In a ground-breaking 2002 study, Weisman and colleagues at Rice, including the late Professor Richard Smalley, discovered that nanotubes fluoresce, or emit near infrared light. Because near-infrared light passes harmlessly into the body, biomedical researchers are keen to use carbon nanotubes for the noninvasive diagnosis and treatment of diseases such as cancer and atherosclerosis.

In the current study, Weisman, Curley and colleagues injected lab animals with water soluble single-walled carbon nanotubes. The nanotubes, whose biocompatible coating was displaced by proteins in the blood, continued to fluoresce in the animals.

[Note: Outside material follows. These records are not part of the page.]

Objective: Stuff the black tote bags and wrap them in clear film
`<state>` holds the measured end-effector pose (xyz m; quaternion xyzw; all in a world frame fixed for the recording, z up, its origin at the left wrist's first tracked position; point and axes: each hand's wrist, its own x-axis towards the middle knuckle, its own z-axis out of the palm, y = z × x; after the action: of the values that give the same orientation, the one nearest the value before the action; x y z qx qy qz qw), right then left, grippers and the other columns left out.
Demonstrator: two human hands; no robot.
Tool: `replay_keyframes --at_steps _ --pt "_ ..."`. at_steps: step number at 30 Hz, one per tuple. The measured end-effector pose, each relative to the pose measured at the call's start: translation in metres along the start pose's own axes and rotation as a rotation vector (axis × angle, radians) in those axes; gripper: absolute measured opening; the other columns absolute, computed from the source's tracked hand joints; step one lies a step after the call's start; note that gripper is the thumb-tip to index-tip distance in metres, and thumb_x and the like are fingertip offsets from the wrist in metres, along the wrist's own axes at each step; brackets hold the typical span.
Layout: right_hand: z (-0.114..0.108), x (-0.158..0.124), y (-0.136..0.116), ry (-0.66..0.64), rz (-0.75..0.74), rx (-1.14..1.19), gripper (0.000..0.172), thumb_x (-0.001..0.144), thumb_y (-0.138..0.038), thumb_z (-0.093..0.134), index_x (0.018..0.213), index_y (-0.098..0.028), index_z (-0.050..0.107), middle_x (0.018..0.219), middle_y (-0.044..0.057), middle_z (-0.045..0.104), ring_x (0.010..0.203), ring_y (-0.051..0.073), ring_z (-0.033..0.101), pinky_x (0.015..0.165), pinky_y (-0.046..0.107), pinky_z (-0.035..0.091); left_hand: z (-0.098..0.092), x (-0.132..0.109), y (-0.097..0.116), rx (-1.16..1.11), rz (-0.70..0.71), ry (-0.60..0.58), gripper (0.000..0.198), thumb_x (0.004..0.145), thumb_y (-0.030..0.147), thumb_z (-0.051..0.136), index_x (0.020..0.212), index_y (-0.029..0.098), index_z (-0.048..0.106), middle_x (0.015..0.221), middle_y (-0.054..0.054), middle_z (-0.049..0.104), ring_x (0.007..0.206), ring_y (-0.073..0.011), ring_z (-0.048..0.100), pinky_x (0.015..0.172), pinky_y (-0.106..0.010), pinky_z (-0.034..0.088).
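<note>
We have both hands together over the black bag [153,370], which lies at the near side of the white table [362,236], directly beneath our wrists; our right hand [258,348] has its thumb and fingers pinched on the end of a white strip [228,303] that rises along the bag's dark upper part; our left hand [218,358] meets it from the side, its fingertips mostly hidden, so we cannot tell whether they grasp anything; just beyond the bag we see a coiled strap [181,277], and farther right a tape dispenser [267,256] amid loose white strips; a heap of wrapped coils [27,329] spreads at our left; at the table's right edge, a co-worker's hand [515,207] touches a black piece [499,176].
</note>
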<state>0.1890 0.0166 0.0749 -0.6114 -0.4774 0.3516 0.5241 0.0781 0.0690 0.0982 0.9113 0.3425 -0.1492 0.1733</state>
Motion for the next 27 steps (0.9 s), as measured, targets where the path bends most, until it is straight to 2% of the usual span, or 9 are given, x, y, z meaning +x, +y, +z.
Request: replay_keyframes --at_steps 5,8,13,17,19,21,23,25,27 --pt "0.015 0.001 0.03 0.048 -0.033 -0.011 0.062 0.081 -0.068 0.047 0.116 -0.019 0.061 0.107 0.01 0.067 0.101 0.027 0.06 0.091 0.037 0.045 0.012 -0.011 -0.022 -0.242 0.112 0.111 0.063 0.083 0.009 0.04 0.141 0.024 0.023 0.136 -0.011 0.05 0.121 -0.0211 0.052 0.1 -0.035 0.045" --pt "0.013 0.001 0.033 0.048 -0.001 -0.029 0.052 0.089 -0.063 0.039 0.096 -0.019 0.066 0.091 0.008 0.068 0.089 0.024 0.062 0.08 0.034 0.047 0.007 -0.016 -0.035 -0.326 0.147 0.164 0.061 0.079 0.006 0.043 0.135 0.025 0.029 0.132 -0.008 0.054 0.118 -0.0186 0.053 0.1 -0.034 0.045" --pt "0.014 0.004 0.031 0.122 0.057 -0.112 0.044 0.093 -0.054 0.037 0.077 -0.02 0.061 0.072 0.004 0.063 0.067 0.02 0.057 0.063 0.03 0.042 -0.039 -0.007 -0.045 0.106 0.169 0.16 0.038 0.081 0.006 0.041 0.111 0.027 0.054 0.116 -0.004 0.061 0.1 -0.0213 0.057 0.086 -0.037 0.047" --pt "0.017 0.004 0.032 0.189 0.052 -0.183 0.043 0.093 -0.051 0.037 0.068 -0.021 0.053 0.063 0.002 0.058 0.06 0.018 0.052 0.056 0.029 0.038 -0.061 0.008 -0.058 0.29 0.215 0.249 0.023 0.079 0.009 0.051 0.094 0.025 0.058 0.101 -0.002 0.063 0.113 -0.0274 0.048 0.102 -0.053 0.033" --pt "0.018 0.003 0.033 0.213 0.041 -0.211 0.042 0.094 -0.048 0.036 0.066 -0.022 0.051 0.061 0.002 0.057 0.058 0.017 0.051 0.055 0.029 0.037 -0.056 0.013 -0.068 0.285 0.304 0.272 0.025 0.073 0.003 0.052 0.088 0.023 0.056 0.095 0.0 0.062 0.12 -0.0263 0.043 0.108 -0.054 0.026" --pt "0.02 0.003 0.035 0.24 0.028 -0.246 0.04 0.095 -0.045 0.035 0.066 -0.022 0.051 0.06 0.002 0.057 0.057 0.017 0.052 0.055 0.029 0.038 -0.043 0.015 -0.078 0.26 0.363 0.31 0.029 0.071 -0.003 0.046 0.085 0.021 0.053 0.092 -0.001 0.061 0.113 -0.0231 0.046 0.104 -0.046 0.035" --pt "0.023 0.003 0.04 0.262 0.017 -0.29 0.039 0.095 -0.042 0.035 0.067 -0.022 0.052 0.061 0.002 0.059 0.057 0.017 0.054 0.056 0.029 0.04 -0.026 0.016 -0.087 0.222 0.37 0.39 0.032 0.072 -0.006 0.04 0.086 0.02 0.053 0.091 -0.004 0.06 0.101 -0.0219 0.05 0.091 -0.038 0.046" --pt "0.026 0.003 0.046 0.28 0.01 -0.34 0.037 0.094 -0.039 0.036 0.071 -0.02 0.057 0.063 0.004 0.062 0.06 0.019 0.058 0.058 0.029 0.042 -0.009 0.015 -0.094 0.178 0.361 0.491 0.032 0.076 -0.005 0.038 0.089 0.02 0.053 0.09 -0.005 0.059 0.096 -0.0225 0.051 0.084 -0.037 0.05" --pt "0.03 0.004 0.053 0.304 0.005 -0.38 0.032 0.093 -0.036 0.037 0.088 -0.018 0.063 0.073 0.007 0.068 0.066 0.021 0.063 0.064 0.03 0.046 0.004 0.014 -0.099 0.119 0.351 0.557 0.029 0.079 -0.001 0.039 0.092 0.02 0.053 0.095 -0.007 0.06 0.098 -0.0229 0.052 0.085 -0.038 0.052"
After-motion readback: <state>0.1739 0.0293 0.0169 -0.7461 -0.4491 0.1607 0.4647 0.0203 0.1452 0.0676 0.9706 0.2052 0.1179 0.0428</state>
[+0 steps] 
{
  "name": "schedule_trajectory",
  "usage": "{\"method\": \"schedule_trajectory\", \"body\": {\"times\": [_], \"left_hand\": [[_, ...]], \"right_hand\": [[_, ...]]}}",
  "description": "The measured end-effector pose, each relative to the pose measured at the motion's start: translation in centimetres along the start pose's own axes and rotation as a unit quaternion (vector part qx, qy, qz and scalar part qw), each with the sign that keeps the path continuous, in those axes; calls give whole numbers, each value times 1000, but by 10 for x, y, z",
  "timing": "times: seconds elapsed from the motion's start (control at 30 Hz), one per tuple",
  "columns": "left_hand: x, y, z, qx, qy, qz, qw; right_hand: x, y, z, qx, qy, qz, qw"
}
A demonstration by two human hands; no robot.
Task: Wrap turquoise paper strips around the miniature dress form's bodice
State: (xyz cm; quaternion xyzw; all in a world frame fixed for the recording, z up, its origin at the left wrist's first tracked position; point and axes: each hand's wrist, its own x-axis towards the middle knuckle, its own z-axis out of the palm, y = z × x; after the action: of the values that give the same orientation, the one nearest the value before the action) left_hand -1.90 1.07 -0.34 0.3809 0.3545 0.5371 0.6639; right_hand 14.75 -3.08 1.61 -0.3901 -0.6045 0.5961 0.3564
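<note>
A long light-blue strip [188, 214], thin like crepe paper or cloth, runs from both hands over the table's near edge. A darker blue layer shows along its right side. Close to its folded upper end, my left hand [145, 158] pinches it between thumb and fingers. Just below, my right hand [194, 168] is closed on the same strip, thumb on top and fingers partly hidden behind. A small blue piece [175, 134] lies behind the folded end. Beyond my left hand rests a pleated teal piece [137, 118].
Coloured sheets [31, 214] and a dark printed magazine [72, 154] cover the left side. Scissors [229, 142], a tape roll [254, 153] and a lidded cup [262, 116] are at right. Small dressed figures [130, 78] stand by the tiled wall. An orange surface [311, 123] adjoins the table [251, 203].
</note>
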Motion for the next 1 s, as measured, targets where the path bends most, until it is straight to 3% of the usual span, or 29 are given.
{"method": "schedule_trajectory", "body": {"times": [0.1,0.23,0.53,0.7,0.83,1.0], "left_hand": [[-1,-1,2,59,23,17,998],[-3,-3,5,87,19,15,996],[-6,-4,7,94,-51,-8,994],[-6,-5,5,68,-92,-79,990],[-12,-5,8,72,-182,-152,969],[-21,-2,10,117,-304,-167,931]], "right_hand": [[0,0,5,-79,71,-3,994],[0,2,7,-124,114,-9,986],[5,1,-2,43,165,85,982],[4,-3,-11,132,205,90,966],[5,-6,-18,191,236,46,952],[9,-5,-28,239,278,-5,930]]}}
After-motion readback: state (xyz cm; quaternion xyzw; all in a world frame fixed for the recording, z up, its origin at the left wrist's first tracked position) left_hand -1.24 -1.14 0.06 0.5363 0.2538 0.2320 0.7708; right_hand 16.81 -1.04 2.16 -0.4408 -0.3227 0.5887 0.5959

"I still remember how excited we were when we confirmed that the tubes were fluorescing," said Paul Cherukuri, a doctoral degree candidate in Chemistry. The researchers used this fluorescence to track the nanotubes in the blood and image them in tissues under the microscope.

Cherukuri said Smalley initiated several follow-up projects shortly before his passing in 2005 from lymphoma. In one, researchers are working on methods that will allow nanotubes to circulate longer following injection, so that they can be more easily targeted to specific organs. In another, they are tracking the longer-term behavior and effects of nanotubes in research lab animals.

"This research grew out of Smalley's vision, and he followed our progress and offered daily guidance, even from his hospital bed at M.D. Anderson," Cherukuri said. "Up to his very last day, he was simultaneously fighting his own battle with cancer and developing new ways to treat the disease that ultimately took his life. These new results are simply the first fruits of his final contributions in nanohealth research, and there are still more to come."